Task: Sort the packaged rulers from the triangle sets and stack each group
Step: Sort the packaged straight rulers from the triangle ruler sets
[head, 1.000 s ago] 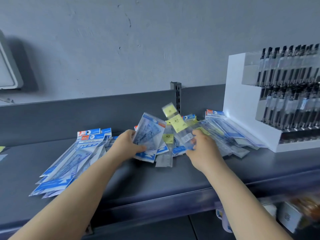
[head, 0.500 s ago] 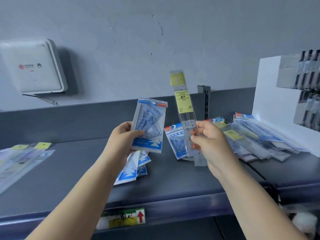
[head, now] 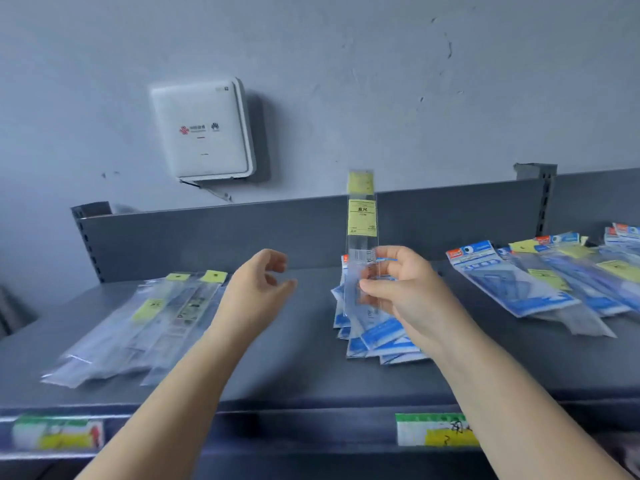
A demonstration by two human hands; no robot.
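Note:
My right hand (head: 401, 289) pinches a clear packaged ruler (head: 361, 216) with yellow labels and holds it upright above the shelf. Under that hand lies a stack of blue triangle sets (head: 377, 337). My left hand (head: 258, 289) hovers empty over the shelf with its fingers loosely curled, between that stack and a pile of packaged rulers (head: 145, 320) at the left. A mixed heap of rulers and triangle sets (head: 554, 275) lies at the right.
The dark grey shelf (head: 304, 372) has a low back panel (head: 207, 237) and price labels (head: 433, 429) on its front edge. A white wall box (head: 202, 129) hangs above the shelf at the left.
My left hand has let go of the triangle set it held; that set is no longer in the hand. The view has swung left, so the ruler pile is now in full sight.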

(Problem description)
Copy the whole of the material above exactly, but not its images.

(Response)
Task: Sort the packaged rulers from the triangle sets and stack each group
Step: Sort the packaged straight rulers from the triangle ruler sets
[head, 1.000 s ago] 
[head, 0.500 s ago] 
[head, now] 
A demonstration by two human hands; no robot.
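Note:
My right hand (head: 401, 289) pinches a clear packaged ruler (head: 361, 216) with yellow labels and holds it upright above the shelf. Under that hand lies a stack of blue triangle sets (head: 377, 337). My left hand (head: 258, 289) hovers empty over the shelf with its fingers loosely curled, between that stack and a pile of packaged rulers (head: 145, 320) at the left. A mixed heap of rulers and triangle sets (head: 554, 275) lies at the right.
The dark grey shelf (head: 304, 372) has a low back panel (head: 207, 237) and price labels (head: 433, 429) on its front edge. A white wall box (head: 202, 129) hangs above the shelf at the left.
My left hand has let go of the triangle set it held; that set is no longer in the hand. The view has swung left, so the ruler pile is now in full sight.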

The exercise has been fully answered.